(Cristina Terribili)

Di fronte ai fatti di cronaca di queste ultime settimane, il mondo dei giovani appare spaccato a metà, diviso da un solco profondo che ne condiziona scelte, stili di vita, risposte agli stress, obiettivi futuri. Se abbiamo il privilegio di poter osservare le due sponde di questo contesto giovanile, vediamo, da un lato, giovani che si organizzano per uccidere qualcuno, per dare sfogo ad una violenza sorda e oscena; dall’altro lato, giovani che si organizzano per migliorare la propria vita attraverso lo studio, l’impegno civile, il volontariato. Se ancora allarghiamo il nostro sguardo sulle due realtà, vediamo famiglie diverse, dietro a questi due modelli di ragazzi: c’è chi è pronto a difendere un figlio indifendibile e arriva a negare, attraverso l’espressione dei propri pensieri e con i comportamenti, la gravità di quello che accade o è accaduto; c’è chi è pronto ad aggredire, riproducendo esattamente quanto espresso dalla prole, come a ribadire che la mela non cade mai troppo distante dall’albero; e c’è chi è modello di impegno, di riflessione sul proprio e altrui operato, che insegna come di fronte alle difficoltà si possa andare avanti su un sentiero capace di mostrare paesaggi differenti.

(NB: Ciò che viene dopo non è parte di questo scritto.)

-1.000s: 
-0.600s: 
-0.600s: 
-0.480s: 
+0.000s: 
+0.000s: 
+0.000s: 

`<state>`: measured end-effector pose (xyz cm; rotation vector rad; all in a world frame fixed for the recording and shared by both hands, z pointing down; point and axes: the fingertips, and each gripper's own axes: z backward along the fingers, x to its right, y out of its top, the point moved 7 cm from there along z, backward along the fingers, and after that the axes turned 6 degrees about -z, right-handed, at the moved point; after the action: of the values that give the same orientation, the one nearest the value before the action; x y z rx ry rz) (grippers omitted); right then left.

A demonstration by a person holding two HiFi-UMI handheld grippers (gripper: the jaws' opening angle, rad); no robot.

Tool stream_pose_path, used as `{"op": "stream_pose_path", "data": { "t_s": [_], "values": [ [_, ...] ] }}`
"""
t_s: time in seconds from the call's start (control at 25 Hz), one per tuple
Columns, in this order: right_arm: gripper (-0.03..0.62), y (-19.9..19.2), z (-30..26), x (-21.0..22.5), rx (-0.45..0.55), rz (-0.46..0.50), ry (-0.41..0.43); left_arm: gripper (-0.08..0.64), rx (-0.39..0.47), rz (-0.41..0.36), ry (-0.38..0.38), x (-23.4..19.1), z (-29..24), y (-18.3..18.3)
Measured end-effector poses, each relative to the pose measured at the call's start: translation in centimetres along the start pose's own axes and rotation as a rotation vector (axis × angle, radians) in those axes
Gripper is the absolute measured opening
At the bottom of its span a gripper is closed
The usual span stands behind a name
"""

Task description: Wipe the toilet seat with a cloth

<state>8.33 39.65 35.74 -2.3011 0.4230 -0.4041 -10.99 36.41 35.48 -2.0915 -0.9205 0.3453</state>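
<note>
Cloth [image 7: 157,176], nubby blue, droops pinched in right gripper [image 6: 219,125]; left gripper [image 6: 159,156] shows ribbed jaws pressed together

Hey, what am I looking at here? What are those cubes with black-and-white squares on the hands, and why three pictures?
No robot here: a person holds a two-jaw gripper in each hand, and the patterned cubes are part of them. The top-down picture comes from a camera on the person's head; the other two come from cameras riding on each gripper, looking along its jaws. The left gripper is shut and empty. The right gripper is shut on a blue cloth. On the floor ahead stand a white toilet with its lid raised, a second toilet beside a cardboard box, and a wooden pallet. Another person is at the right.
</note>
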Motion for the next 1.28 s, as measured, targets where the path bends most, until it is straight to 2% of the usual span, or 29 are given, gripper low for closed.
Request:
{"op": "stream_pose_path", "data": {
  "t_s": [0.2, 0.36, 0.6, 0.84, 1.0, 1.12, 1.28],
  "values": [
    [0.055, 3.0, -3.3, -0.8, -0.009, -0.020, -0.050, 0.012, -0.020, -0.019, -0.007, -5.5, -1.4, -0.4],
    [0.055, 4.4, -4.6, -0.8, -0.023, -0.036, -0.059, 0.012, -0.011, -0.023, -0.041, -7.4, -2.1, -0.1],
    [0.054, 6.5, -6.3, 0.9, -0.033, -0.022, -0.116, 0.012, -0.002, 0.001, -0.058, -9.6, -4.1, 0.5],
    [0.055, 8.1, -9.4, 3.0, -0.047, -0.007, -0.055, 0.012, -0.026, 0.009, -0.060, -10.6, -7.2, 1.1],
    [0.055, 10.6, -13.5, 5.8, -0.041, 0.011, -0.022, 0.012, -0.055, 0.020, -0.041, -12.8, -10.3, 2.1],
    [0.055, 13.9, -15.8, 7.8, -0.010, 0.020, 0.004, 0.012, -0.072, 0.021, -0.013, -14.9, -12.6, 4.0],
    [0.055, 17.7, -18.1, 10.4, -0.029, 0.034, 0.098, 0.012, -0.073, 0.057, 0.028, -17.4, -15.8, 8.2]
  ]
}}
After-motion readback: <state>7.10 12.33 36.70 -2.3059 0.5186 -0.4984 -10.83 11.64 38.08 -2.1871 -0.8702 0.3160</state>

Se spingiamo ancora più in là il nostro osservare, notiamo una società diversa alle spalle di queste due rappresentazioni. Perché anche lo stile e le caratteristiche della società, fatta di amici di famiglia, vicini di casa, compaesani, è diversa. A Manduria, la società civile, è di circa 50 persone. Gli altri, non vedono, non sentono, non parlano o parlano a sproposito. Sicuramente non sono presenti. È una questione di scelte. Dipende dalla posizione, dalla responsabilità che si sceglie per sé e per chi ci circonda. Di contro chi è accanto agli altri ragazzi, quelli di cui raramente si parla o di cui si conosce il nome, sono uomini e donne impegnati in una quotidianità fatta di etica, di sostegno e supporto verso quel cammino che non è difficile da intraprendere perché pensato come l’unico possibile, fatto di piccoli, piccolissimi miglioramenti che si susseguono.

Se nelle passate settimane, in seguito alle posizioni espresse dalla ormai famosa Greta, si diceva che era “condizionata” dalla madre, che il frutto del suo parlare dei suoi interessi erano quelli di chi la circondava e la spingeva verso una serie di considerazioni (evidentemente spaventose per chi lo sottolineava), anche gli otto ragazzi di Manduria hanno famiglie che li rappresentano e che incoraggiano i loro comportamenti. Ragazzi diversi, famiglie diverse. Ma noi ci ostiniamo a pensare che il male è banale, è la scelta di chi non ha argomenti, di chi, non avendo un progetto di vita, semina morte intorno a sé, una morte che può avere tanti risvolti, ma che può lasciare dietro di sé cadaveri veri.

Ci concentriamo invece su quei ragazzi che meritano una possibilità, che si impegnano in un cambiamento, che hanno uno sguardo ricco di orizzonti, che sono in grado di divertirsi rispettandosi, che vanno in discoteca ma non hanno bisogno di sostanze di nessun tipo, che fanno sport per amore della competizione ma dove vince il più bravo e si applaude l’avversario, degno sempre di tanta stima, giovani che credono in un lavoro di squadra, perché sanno di avere una squadra di adulti dietro alle loro spalle. Non importa se non si confrontano con loro, se non sempre sono in grado di esprimere il cielo che hanno nella mente, perché sono appunto ragazzi, perché vivono una vita che è piena, piena di treni, di viaggi, di incontri, ma dove chi veglia su di loro è sufficientemente sereno di incontrare un altro adulto con cui possa confrontarsi sulla vita del proprio figlio, in un patto di solidarietà e di amore.

Di questi ragazzi dovremmo tutti parlare di più. Sebbene timidi, dovremmo trovare con loro un modo di renderli testimoni di un futuro possibile, orgogliosi noi e loro di quanto fatto e di quanto si andrà a fare, sapendo che forse, chissà, un ragazzo perduto, magari che sta su quella riva del fiume lontana, possa decidere di tuffarsi e di separarsi da un contesto che non lo aiuta, fiducioso che ci sono, perché ci sono, in un altro posto, su un’altra riva, persone capaci di tendere una mano, e ragazzi che ti coinvolgono verso chiacchiere con altri contenuti che ti permettono di tornare indietro e di seminare qualcosa di nuovo, perché c’è sempre una speranza, anche nei terreni più malconci e all’apparenza meno fertili. Chi fa del bene lo sa.